+++ EXTRACTED MATERIAL +++
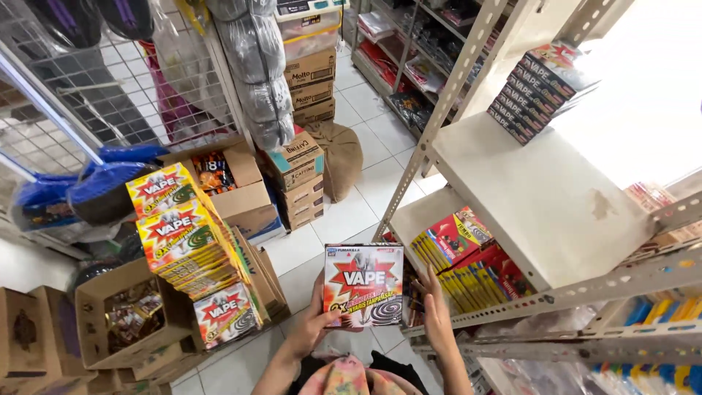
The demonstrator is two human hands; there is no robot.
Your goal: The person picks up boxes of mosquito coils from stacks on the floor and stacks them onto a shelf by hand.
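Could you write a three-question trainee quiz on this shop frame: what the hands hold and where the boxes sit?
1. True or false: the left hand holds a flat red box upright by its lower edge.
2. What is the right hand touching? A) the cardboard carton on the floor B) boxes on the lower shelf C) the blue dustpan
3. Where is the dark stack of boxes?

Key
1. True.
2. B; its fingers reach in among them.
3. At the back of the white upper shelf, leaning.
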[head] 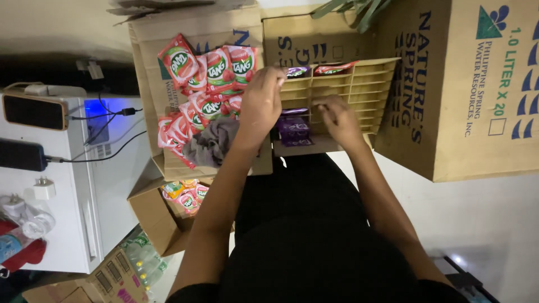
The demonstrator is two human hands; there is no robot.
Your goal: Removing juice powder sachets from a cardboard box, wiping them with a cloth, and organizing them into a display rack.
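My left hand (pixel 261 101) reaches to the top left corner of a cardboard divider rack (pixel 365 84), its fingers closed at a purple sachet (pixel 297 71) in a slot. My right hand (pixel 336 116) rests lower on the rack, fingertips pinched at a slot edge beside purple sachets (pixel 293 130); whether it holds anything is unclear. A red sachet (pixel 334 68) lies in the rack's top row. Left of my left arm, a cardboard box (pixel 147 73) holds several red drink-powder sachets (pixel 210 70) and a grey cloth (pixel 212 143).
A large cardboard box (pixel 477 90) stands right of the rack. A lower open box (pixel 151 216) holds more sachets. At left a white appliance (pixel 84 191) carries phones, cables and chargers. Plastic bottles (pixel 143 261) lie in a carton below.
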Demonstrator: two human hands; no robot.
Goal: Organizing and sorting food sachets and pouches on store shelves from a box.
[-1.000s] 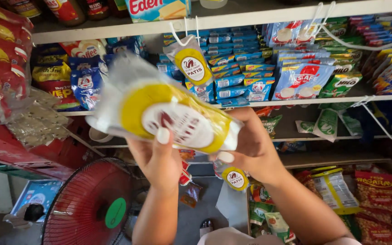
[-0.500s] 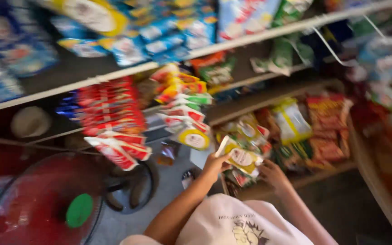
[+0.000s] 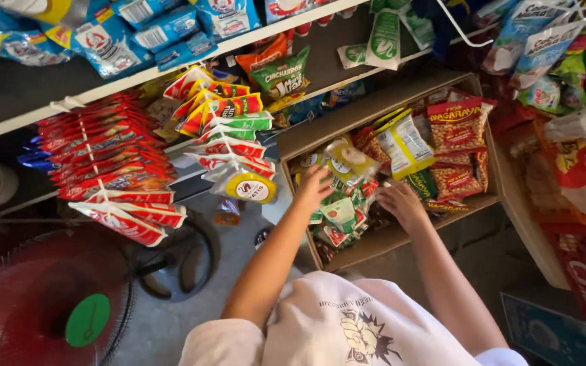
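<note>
a person's left hand closes around a clear packet with a yellow label, holding it just above the cardboard box at centre frame. the right hand rests flat, fingers spread, on the green and white packets lying in the box; whether it grips anything cannot be told. judging by the scene, the packet is at the box but not yet set down, and the box already looks largely filled. two red bags of nuts stand at its far right, one above the other, and one more yellow-and-clear packet stands beside them. left of the box, two hanging strips of red sachets fill mid-left frame, and one red fan sits at lower left.
</note>
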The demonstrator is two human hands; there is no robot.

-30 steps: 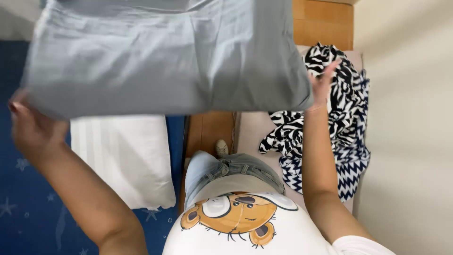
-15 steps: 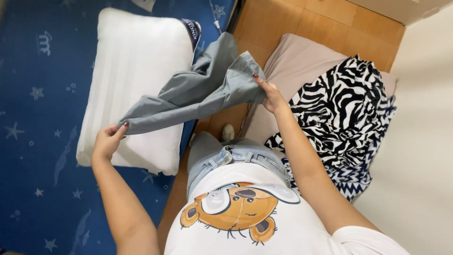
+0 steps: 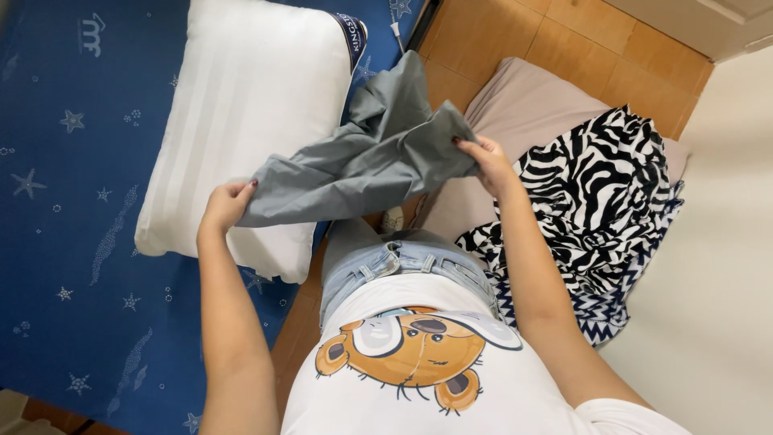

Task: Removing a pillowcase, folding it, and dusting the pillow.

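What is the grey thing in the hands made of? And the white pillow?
The grey cloth looks like thin woven fabric, maybe cotton: matte, it creases and droops between the left hand and right hand. The white pillow seems smooth, striped fabric with a faint sheen, puffed by soft filling.

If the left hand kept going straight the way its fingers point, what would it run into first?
The left hand grips one end of the grey cloth, fingers aimed up and right. Beyond the cloth it already holds, it would probably meet the white pillow lying just behind, though depth is hard to judge here.
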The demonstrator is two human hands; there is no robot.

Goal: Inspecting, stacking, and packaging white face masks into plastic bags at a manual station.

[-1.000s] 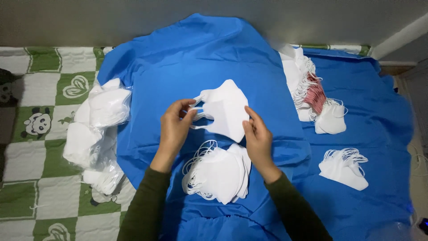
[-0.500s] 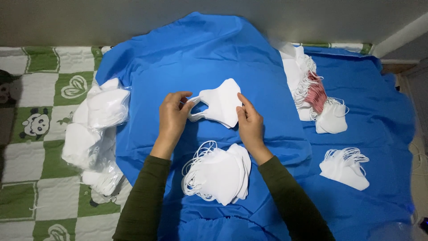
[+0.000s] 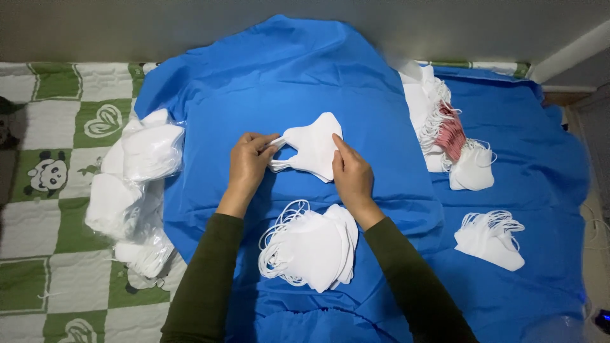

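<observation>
White face mask, folded flat, lies on a blue cloth between two hands and is held by both. Largest in view is that blue cloth, a wrinkled sheet spreading under and far beyond the hands in every direction. Beyond its edge, out past the left hand, shows a green and white checked blanket printed with hearts and small pandas. On that side too, well apart from the left hand, sits a heap of clear plastic bags stuffed with white masks. Just below the hands, between the two dark green sleeves, rests a fanned stack of masks with their white ear loops bunched toward the left. Far out beyond the right hand lies a long row of masks, some with reddish loops, and lower on that same side a smaller pile of masks. Left hand is curled, its fingertips pinching the ear loop at the mask's left edge. Right hand is mostly flat, its fingers pressing on the mask's right edge with the forefinger stretched up along it. Both hands touch the mask; neither touches the stack below them.
</observation>
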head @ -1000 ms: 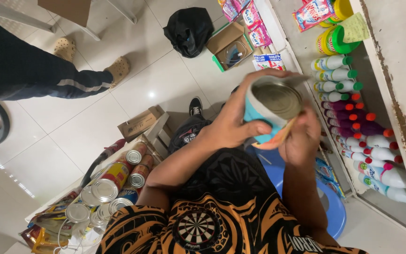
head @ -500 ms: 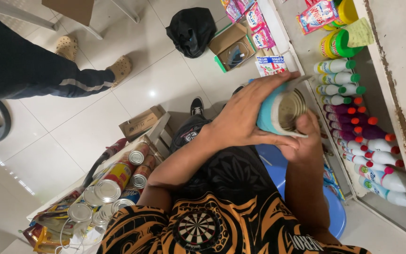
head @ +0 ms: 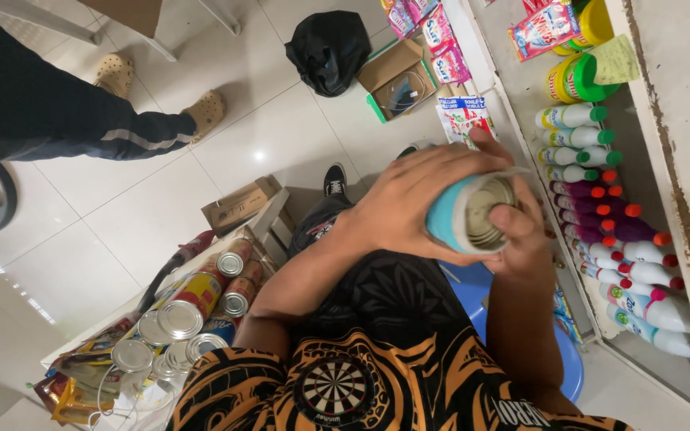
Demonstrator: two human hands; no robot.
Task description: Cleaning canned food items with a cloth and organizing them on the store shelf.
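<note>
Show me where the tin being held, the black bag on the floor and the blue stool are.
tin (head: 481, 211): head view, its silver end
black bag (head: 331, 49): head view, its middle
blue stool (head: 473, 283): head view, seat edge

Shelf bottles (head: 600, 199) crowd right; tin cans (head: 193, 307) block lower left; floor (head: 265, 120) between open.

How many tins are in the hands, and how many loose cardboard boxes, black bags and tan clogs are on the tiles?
tin, gripped by left hand and right hand: 1
cardboard boxes: 2
black bag: 1
tan clogs: 2
Total: 6
</note>
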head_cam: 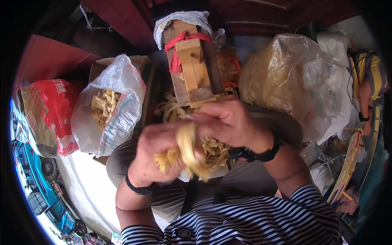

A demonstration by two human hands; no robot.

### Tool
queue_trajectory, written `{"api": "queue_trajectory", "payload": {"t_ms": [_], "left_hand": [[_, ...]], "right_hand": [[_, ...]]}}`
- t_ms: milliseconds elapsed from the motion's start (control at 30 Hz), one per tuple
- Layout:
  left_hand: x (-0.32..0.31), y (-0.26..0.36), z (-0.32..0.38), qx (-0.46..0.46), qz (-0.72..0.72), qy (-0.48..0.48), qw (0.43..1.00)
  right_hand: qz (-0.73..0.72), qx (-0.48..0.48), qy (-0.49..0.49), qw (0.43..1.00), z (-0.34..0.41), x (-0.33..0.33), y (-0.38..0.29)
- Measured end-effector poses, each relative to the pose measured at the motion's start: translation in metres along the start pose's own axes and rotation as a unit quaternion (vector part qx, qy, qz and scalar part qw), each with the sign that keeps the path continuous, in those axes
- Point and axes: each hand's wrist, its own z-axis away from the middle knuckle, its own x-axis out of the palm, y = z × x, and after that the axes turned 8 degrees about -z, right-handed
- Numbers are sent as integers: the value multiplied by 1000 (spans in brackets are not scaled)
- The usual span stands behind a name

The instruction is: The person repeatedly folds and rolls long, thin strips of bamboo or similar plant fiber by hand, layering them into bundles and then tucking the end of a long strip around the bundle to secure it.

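Observation:
My left hand [160, 153] is closed around a bundle of pale yellow strips [167, 159], whose cut-looking ends stick out near the thumb side. A blurred loop of the same strip [188, 147] hangs between the hands. My right hand [228, 122] is up against the left one, fingers bent; blur hides whether it pinches the strip. Just beyond the hands stands a wooden block device [190, 67] tied with a red cloth strip [186, 37] and topped by a white cloth [183, 19]. More curled yellowish strips [214, 151] lie below my hands, between the knees.
An open white woven sack [122, 92] with knotted yellowish pieces [105, 105] stands at left, beside a red bag [58, 107] and a cardboard box. A large translucent plastic bag [284, 79] bulges at right. Another person's arm [364, 95] shows at the far right.

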Motion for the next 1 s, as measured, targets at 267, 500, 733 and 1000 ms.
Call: {"api": "queue_trajectory", "payload": {"t_ms": [267, 500, 733, 1000], "left_hand": [[12, -25, -9, 155, -381, 172, 895], [4, -30, -6, -33, -196, 103, 975], [8, -28, -3, -76, -189, 79, 976], [-18, -20, 1, -100, 123, 249, 955]], "right_hand": [[-662, 265, 21, 701, 17, 26, 20], [-222, 142, 113, 958, 4, 14, 5], [36, 74, 78, 994, 3, 25, 14], [-534, 274, -36, 799, 9, 2, 13]]}}
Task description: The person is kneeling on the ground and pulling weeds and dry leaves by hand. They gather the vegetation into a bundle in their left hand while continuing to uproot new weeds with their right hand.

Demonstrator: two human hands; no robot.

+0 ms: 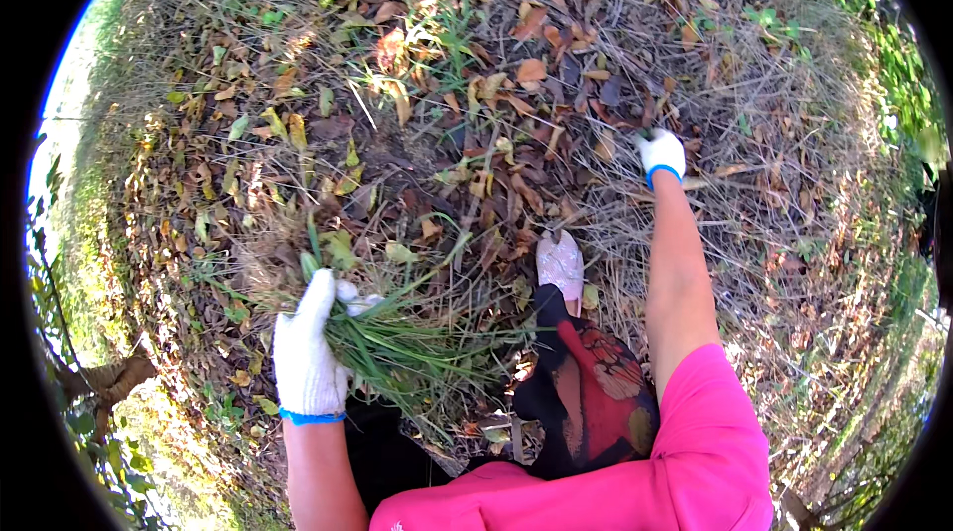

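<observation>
My left hand [309, 356], in a white knit glove with a blue cuff, grips a loose bunch of long green grass [409, 352]. The blades fan out to the right, and some pale dry roots or stems stick out past the fingers on the left. Farther forward on the right, my right hand [662, 153] wears a matching glove and reaches down to the dry leaves and straw. Its fingers point away from me and are mostly hidden, so whether they hold anything cannot be made out. A pale stick [696, 183] lies beside that wrist.
Fallen brown and yellow leaves [521, 107] and dry grass stalks cover the ground. A green grass tuft [450, 32] grows ahead. My patterned shoe [560, 263] stands between the hands, below a patterned trouser leg [595, 389]. A tree branch [112, 378] shows at left.
</observation>
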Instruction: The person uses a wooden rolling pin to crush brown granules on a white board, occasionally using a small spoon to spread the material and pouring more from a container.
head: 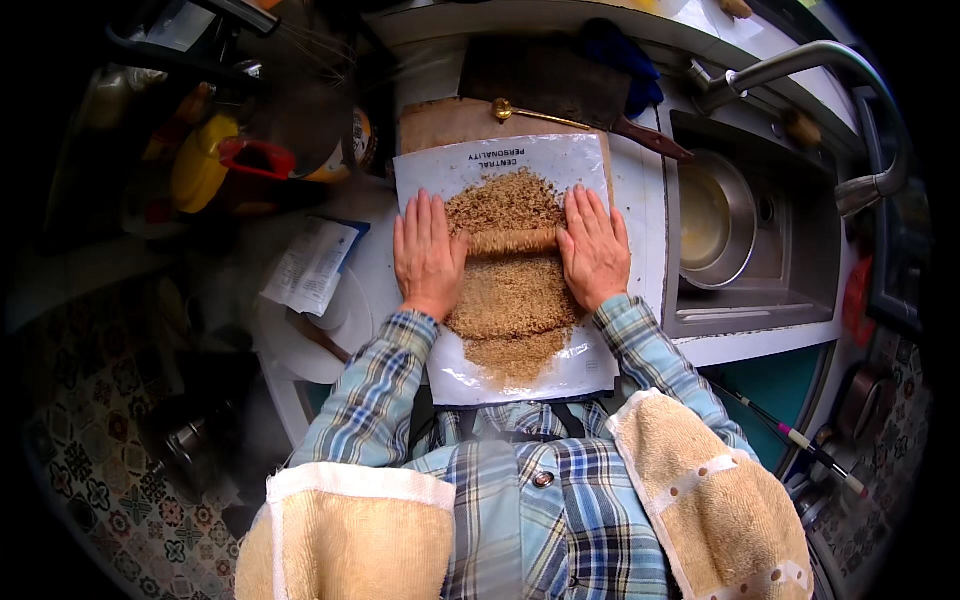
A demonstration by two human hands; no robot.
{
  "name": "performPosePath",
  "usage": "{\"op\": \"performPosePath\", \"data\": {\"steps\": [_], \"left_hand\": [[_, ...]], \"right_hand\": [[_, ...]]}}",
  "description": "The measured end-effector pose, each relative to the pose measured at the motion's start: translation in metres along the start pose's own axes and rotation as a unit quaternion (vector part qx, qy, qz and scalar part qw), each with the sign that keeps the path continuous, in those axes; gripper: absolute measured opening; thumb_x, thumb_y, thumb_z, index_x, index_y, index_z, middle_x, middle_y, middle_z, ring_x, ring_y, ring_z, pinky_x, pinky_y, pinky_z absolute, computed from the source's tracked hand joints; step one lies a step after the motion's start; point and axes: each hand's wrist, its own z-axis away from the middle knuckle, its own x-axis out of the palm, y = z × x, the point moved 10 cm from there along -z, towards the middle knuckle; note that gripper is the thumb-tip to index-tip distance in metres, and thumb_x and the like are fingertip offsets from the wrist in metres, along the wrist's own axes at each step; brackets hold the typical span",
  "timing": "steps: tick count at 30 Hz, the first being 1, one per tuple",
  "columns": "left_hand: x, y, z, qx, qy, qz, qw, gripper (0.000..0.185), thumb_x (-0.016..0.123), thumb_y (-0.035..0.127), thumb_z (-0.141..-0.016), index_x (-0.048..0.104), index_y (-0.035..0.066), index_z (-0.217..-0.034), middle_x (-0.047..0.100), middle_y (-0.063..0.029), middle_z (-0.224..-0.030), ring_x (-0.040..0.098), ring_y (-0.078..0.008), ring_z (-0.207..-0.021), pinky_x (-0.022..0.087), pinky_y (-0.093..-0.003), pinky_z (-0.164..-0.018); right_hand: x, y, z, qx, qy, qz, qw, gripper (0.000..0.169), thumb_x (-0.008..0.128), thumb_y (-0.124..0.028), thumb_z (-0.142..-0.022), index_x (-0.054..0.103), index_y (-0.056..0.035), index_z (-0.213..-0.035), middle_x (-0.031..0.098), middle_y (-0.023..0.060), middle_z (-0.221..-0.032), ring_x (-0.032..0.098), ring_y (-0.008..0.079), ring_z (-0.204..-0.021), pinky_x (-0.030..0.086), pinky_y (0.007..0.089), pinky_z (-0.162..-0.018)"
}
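Between my hands, a light brown cylinder like a rolling pin [514, 241] lies across a spread of coarse brown crushed seeds or nuts [517, 289]. The pieces are darker and coarser beyond it, finer and paler on my side. My left hand [429, 251] is flat over its left end, fingers stretched forward. Over the right end lies my right hand [596, 247], likewise flat with fingers extended; both ends are hidden. Beneath is a white plastic bag [450, 375] bearing printed writing. It rests partly on a wooden board [431, 124].
A gold-coloured long-handled spoon [544, 118] lies beyond the bag, beside a large cleaver [555, 82]. At right, a metal bowl [739, 225] with cloudy liquid stands in the sink [806, 277] under a faucet [795, 60]. At left, a white packet [311, 266] rests near a round white plate [281, 337].
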Motion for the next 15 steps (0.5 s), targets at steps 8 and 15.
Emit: {"op": "performPosePath", "data": {"steps": [8,15], "left_hand": [[0.005,0.001,-0.033,0.009,-0.004,-0.021,1.000,0.052,0.042,0.028,-0.094,0.035,0.001,-0.138,0.033,-0.0179,-0.144,0.030,-0.0326,-0.133,0.020,-0.0441,-0.111],[0.003,-0.012,-0.090,0.016,0.056,-0.006,0.998,0.049,0.040,0.030,-0.095,0.039,0.000,-0.134,0.036,-0.0199,-0.140,0.031,-0.0358,-0.132,0.023,-0.0442,-0.109]], "right_hand": [[-0.005,0.006,-0.036,-0.027,0.016,0.015,0.999,0.047,0.041,-0.031,-0.094,0.041,-0.0105,-0.137,0.041,0.0042,-0.141,0.032,0.0190,-0.134,0.022,0.0411,-0.110],[-0.004,0.012,-0.102,-0.035,0.050,0.031,0.998,0.049,0.035,-0.034,-0.095,0.036,-0.0142,-0.140,0.035,0.0015,-0.146,0.028,0.0155,-0.136,0.018,0.0419,-0.112]]}}
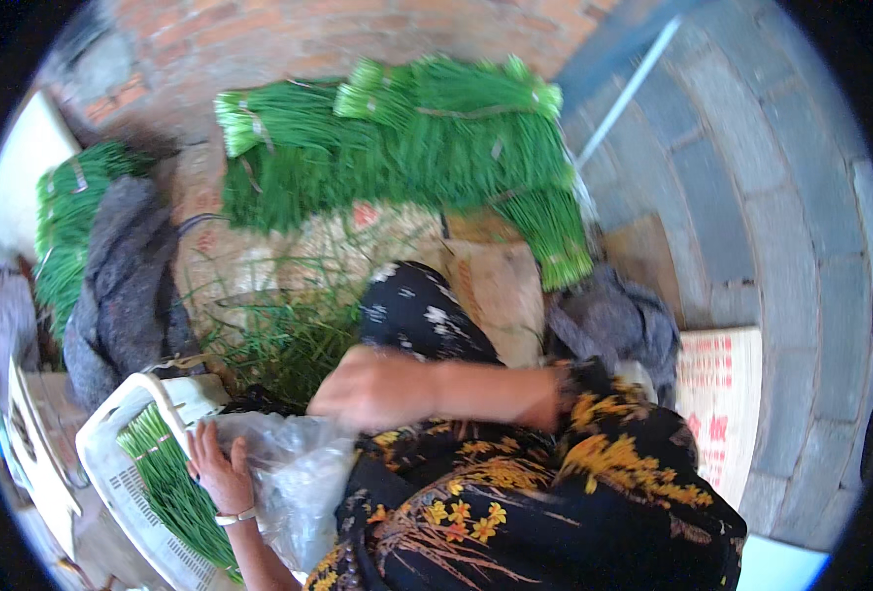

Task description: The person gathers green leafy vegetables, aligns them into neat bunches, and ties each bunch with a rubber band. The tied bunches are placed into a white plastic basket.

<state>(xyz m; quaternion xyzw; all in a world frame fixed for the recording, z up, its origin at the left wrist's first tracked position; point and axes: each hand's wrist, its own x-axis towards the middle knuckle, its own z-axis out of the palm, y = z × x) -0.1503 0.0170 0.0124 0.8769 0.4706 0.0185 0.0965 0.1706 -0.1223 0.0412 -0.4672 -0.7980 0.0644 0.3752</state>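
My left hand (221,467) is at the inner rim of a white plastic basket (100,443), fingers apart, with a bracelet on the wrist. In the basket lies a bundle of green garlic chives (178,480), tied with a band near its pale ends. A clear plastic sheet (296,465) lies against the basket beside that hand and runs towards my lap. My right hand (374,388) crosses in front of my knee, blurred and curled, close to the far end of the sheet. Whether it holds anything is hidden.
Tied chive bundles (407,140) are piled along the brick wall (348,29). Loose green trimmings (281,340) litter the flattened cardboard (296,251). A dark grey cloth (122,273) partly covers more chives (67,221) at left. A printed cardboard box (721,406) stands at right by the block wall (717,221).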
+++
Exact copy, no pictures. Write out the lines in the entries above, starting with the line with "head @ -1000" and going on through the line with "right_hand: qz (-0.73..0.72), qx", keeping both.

head @ -1000 ms: 
head @ -500 ms: 
head @ +0 ms: 
Demonstrator: two human hands; no robot.
Task description: Cleaning canned food items with a cloth and organizing them on the store shelf.
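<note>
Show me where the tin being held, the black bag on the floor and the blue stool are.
tin (head: 481, 211): head view, its silver end
black bag (head: 331, 49): head view, its middle
blue stool (head: 473, 283): head view, seat edge

Shelf bottles (head: 600, 199) crowd right; tin cans (head: 193, 307) block lower left; floor (head: 265, 120) between open.

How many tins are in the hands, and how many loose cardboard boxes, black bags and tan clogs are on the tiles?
tin, gripped by left hand and right hand: 1
cardboard boxes: 2
black bag: 1
tan clogs: 2
Total: 6
</note>
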head_cam: 

A demonstration by two human hands; no robot.

### Tool
queue_trajectory, written `{"api": "queue_trajectory", "payload": {"t_ms": [_], "left_hand": [[_, ...]], "right_hand": [[_, ...]]}}`
- t_ms: milliseconds elapsed from the motion's start (control at 30 Hz), one per tuple
- Layout:
  left_hand: x (-0.32..0.31), y (-0.26..0.36), z (-0.32..0.38), qx (-0.46..0.46), qz (-0.72..0.72), qy (-0.48..0.48), qw (0.43..1.00)
  right_hand: qz (-0.73..0.72), qx (-0.48..0.48), qy (-0.49..0.49), qw (0.43..1.00), z (-0.34..0.41), x (-0.33..0.33), y (-0.38..0.29)

No additional answer is needed.